The painting also recalls a performance and sculptural piece made by Rebecca Horn in 1970 called Unicorn. In Unicorn, Horn walks naked through an arable field with her body strapped in a fabric corset that appears almost identical to that worn by Kahlo in The Broken Column. In the piece by the German performance artist, however, the erect, sky-reaching pillar is fixed to her head rather than inserted into her chest. The performance has an air of mythology and religiosity similar to that of Kahlo's painting, but the column is whole and strong again, perhaps paying homage to Kahlo's fortitude and artistic triumph.

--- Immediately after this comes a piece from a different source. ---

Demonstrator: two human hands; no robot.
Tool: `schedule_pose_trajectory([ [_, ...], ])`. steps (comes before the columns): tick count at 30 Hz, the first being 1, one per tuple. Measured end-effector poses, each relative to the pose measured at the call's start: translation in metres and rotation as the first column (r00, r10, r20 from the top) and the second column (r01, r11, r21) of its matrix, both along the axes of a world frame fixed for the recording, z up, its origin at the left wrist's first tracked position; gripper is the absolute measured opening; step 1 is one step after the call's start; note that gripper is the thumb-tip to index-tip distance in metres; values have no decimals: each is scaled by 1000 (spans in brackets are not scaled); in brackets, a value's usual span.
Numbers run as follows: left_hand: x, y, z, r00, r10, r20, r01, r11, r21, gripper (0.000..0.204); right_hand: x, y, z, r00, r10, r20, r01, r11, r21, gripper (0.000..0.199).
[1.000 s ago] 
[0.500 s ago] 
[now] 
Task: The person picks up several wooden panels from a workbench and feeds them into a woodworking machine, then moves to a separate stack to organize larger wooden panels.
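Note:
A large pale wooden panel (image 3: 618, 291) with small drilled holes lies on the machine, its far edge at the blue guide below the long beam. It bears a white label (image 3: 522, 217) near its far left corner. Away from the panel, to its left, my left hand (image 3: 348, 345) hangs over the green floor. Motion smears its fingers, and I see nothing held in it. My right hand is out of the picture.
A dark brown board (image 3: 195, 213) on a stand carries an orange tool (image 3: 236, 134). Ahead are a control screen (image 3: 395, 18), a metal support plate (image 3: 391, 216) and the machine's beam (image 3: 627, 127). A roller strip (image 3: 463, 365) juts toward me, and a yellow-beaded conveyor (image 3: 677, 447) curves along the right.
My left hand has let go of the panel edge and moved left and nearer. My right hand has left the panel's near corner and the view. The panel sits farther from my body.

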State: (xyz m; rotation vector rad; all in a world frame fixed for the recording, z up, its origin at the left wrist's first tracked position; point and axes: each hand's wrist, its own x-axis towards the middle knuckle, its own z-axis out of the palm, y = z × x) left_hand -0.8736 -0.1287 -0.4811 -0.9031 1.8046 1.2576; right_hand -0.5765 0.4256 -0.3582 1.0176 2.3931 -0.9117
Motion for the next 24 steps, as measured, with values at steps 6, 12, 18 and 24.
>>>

Oil on masonite - Dolores Olmedo Collection, Mexico City, Mexico
The Wounded Deer
The 1946 painting, The Wounded Deer, further extends both the notion of chingada and the Saint Sebastian motif already explored in The Broken Column. As a hybrid between a deer and a woman, the innocent Kahlo is wounded and bleeding, preyed upon and hunted down in a clearing in the forest. Staring directly at the viewer, the artist confirms that she is alive, and yet the arrows will slowly kill her. The artist wears a pearl earring, as though highlighting the tension that she feels between her social existence and the desire to exist more freely alongside nature. Kahlo does not portray herself as a delicate and gentle fawn; she is instead a full-bodied stag with large antlers and drooping testicles. Not only does this suggest, like her suited appearance in early family photographs, that Kahlo is interested in combining the sexes to create an androgyne, but also shows that she attempted to align herself with the other great artists of the past, most of whom had been men. The branch beneath the stag's feet is reminiscent of the palm branches that onlookers laid under the feet of Jesus as he arrived in Jerusalem.
Kahlo continued to identify with the religious figure of Saint Sebastian from this point until her death. In 1953, she completed a drawing of herself in which eleven arrows pierce her skin. Similarly, the artist Louise Bourgeois, also interested in the visualization of pain, used Saint Sebastian as a recurring symbol in her art. She first depicted the motif in 1947 as an abstracted series of forms, barely distinguishable as a human figure; drawn using watercolor and pencil on pink paper, but then later made obvious pink fabric sculptures of the saint, stuck with arrows, she like Kahlo feeling under attack and afraid.
Oil on masonite - Private Collection
Weeping Coconuts (Cocos gimientes)
This still life is exemplary of Kahlo's late work. More frequently associated with her psychological portraiture, Kahlo in fact painted still lifes throughout her career. She depicted fresh fruit and vegetable produce and objects native to Mexico, painting many small-scale still lifes, especially as she grew progressively ill. The anthropomorphism of the fruit in this composition is symbolic of Kahlo's projection of pain into all things as her health deteriorated at the end of her life. In contrast with the tradition of the cornucopia signifying plentiful and fruitful life, here the coconuts are literally weeping, alluding to the dualism of life and death. A small Mexican flag bearing the affectionate and personal inscription "Painted with all the love. Frida Kahlo" is stuck into a prickly pear, signaling Kahlo's use of the fruit as an emblem of personal expression, and communicating her deep respect for all of nature's gifts. During this period, the artist was heavily reliant on drugs and alcohol to alleviate her pain, so albeit beautiful, her still lifes became progressively less detailed between 1951 and 1953.